Images aside, the whole listing should be written out word for word.

#####

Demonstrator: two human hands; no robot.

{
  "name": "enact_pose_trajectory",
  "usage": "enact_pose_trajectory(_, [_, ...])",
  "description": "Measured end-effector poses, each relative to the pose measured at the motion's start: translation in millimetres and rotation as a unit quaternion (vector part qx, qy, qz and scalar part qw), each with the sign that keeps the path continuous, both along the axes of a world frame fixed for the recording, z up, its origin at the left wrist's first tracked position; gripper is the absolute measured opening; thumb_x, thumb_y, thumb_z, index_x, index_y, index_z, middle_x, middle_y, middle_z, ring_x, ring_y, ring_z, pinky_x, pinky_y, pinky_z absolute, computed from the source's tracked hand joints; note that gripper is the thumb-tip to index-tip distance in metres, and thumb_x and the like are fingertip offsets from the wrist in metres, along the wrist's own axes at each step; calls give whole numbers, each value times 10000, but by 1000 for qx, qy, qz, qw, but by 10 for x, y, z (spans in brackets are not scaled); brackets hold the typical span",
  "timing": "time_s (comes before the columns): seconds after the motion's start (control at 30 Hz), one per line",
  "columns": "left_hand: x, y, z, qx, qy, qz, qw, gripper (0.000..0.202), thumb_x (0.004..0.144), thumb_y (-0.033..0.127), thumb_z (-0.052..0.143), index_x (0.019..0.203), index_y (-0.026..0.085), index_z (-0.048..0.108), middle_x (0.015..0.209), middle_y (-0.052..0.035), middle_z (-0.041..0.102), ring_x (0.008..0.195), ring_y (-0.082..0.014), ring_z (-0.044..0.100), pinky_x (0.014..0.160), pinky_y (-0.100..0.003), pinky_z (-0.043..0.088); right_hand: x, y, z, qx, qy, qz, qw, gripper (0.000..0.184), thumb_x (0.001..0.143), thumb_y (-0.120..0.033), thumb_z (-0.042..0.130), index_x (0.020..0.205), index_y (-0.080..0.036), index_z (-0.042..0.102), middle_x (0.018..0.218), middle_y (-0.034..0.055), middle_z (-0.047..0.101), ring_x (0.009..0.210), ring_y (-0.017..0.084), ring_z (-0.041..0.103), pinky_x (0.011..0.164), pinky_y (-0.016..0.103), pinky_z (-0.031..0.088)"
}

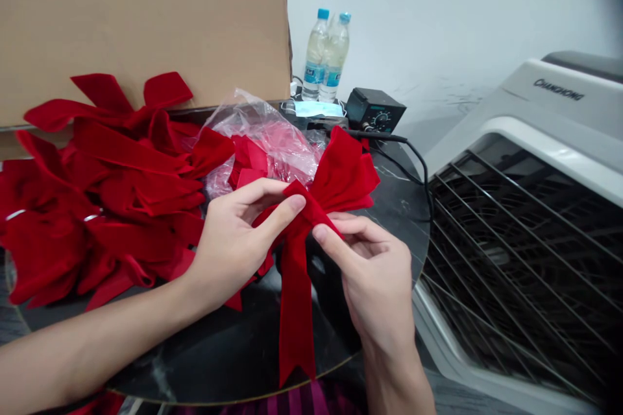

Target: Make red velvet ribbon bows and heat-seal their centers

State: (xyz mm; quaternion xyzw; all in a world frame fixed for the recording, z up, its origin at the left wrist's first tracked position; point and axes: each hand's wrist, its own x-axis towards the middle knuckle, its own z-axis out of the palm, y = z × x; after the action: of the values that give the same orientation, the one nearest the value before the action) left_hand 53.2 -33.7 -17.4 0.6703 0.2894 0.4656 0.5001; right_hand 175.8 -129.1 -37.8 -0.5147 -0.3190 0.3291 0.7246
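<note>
My hands hold a red velvet bow (311, 220) up over a round black marble tabletop (233, 350). My left hand (233, 240) pinches the bow's knot from the left, thumb on top. My right hand (370, 279) pinches the same knot from the right. The bow's two loops rise behind my fingers, and a long tail hangs toward the table. To the left lies a heap of finished red velvet bows (107, 188), close to my left wrist. A clear plastic bag (263, 136) with red velvet inside sits just beyond my left hand.
A large cardboard box (136, 32) stands upright behind the bows. Beyond the bag are two plastic water bottles (326, 55), a blue face mask (318, 109) and a black control unit with a dial (376, 110) and a cord. A white fan heater with a metal grille (520, 240) stands on the right.
</note>
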Motion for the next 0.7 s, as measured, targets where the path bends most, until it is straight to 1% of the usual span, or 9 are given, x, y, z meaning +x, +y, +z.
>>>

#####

#### OUTPUT BELOW
Demonstrator: two human hands; no robot.

{
  "name": "enact_pose_trajectory",
  "usage": "enact_pose_trajectory(_, [_, ...])",
  "description": "Measured end-effector poses, each relative to the pose measured at the motion's start: translation in millimetres and rotation as a unit quaternion (vector part qx, qy, qz and scalar part qw), each with the sign that keeps the path continuous, both along the axes of a world frame fixed for the recording, z up, its origin at the left wrist's first tracked position; gripper is the absolute measured opening; thumb_x, thumb_y, thumb_z, index_x, index_y, index_z, middle_x, middle_y, middle_z, ring_x, ring_y, ring_z, pinky_x, pinky_y, pinky_z absolute, computed from the source's tracked hand joints; note that gripper is the thumb-tip to index-tip distance in metres, and thumb_x and the like are fingertip offsets from the wrist in metres, along the wrist's own axes at each step; calls give whole numbers, each value times 10000, but by 1000 for qx, qy, qz, qw, but by 10 for x, y, z (spans in brackets are not scaled); brackets hold the typical span",
  "timing": "time_s (comes before the columns): seconds after the motion's start (control at 30 Hz), one per line",
  "columns": "left_hand: x, y, z, qx, qy, qz, qw, gripper (0.000..0.202), thumb_x (0.004..0.144), thumb_y (-0.033..0.127), thumb_z (-0.052..0.143), index_x (0.019..0.203), index_y (-0.026..0.085), index_z (-0.048..0.108), middle_x (0.015..0.209), middle_y (-0.052..0.035), middle_z (-0.041..0.102), ring_x (0.008..0.195), ring_y (-0.082..0.014), ring_z (-0.044..0.100), pinky_x (0.014..0.160), pinky_y (-0.100..0.003), pinky_z (-0.043..0.088); right_hand: x, y, z, qx, qy, qz, qw, gripper (0.000..0.184), thumb_x (0.001..0.143), thumb_y (-0.120..0.033), thumb_z (-0.042..0.130), index_x (0.020..0.205), index_y (-0.080..0.036), index_z (-0.042..0.102), middle_x (0.018..0.218), middle_y (-0.034..0.055), middle_z (-0.047..0.101), ring_x (0.009..0.210), ring_y (-0.017..0.084), ring_z (-0.041..0.103), pinky_x (0.011..0.164), pinky_y (-0.016..0.103), pinky_z (-0.031..0.088)"
}


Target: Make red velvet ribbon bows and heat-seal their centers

State: (xyz mm; quaternion xyzw; all in a world frame fixed for the recording, z up, its origin at the left wrist's first tracked position; point and axes: each hand's wrist, its own x-axis towards the middle knuckle, its own z-axis out of the palm, y = z × x; after the action: of the values that give the same orientation, the one nearest the value before the action) left_hand 53.2 -33.7 -17.4 0.6703 0.2894 0.4656 0.5001; right_hand 175.8 -129.1 -37.8 -0.5147 -0.3190 0.3291 0.7246
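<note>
My hands hold a red velvet bow (311, 220) up over a round black marble tabletop (233, 350). My left hand (233, 240) pinches the bow's knot from the left, thumb on top. My right hand (370, 279) pinches the same knot from the right. The bow's two loops rise behind my fingers, and a long tail hangs toward the table. To the left lies a heap of finished red velvet bows (107, 188), close to my left wrist. A clear plastic bag (263, 136) with red velvet inside sits just beyond my left hand.
A large cardboard box (136, 32) stands upright behind the bows. Beyond the bag are two plastic water bottles (326, 55), a blue face mask (318, 109) and a black control unit with a dial (376, 110) and a cord. A white fan heater with a metal grille (520, 240) stands on the right.
</note>
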Motion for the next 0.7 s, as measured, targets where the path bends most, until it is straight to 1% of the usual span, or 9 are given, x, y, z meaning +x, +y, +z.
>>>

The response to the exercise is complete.